Google Reader: http://www.google.com/reader

Very nice, web-based reader / aggregator. The presentation is very clean. I like it a lot.

Bloglines: http://www.bloglines.com

I’ve been using bloglines for several years now, and it has never let me down. It’s great. Very simple to use, straightforward, and basically a huge stress-reliever. All your information is at your fingertips – RSS, RSS 2.0, Atom, etc. are all accommodated.

Netvibes: http://www.netvibes.com

Netvibes is a multi-lingual Ajax-based personalized start page. It is organized into tabs, with each tab containing user-defined modules.

Newshutch: http://newshutch.com/

Simple, clean design, with an easy-to-use interface. It integrates with other services as well. Guess it got killed, though. Figures. Just signed up, learned the interface, then read the following words: “we’re pulling the plug on Newshutch.” Grrr.

BlogBridge: http://www.blogbridge.com/

What?
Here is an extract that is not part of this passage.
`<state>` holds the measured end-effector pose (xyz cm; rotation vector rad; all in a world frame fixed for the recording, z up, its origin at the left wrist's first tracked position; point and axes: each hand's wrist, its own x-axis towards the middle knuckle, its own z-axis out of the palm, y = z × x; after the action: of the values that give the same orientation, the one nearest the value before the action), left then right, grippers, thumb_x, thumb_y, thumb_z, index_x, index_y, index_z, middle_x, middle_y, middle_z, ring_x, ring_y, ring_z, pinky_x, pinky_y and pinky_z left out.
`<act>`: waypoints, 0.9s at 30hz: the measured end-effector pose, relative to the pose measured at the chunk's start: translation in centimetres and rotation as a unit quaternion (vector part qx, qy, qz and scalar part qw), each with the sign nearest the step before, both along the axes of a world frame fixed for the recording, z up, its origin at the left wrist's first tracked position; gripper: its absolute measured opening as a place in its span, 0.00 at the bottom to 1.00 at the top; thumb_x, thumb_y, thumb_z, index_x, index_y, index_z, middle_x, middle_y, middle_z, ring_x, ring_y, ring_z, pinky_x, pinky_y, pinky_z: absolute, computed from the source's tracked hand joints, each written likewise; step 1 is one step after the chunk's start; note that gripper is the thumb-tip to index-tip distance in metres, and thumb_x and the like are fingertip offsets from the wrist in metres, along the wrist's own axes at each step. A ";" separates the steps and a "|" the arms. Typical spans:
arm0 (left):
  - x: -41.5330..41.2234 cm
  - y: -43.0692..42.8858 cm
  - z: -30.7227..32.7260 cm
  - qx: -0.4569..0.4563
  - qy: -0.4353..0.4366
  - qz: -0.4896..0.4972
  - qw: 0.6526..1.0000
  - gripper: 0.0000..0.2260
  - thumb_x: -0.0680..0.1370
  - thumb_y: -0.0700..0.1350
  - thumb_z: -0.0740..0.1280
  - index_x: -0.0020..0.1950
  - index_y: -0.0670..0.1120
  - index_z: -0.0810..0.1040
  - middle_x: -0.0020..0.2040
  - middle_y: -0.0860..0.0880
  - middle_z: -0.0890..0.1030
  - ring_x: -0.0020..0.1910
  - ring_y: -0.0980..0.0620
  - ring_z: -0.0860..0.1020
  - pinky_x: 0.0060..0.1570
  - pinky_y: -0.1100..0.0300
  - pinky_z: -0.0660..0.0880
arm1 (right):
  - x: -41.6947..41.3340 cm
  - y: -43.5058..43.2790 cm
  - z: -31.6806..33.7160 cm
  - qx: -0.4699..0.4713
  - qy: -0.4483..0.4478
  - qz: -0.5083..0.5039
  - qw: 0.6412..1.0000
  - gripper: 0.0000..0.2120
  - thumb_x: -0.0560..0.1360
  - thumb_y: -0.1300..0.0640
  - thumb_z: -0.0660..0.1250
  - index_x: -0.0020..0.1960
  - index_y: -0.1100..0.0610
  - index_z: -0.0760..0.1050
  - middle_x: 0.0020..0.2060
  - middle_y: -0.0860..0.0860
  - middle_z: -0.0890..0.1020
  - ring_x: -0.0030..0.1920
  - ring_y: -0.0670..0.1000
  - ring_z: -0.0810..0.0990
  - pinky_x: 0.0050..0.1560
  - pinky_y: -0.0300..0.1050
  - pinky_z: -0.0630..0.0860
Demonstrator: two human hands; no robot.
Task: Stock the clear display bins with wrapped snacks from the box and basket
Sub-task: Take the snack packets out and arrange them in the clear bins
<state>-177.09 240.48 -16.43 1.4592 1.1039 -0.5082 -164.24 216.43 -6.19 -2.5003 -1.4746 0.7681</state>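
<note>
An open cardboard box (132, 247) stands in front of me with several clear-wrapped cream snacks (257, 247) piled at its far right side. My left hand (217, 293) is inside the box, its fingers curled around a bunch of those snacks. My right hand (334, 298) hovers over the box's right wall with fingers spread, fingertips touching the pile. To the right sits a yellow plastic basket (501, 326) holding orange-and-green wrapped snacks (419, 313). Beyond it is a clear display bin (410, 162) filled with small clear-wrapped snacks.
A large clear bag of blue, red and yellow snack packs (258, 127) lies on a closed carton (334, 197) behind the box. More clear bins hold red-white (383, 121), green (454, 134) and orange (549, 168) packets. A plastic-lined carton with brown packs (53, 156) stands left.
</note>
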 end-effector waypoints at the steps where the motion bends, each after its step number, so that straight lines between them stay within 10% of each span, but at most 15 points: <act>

You have to download it? Perish the thought.

Feed Demon: http://www.newsgator.com/Individuals/FeedDemon/Default.aspx

It’s $29.95 and you have to download and install it, too. What happened to “free” (even if the free version is limited)?

Feed Ghost: http://www.feedghost.com/

Free “lite” version, robust version is $20. This seems fair to me. Lots of features.

Juice: http://juicereceiver.sourceforge.net/index.php

Juice is free. Juice is good. Juice’s main function is to manage podcasts.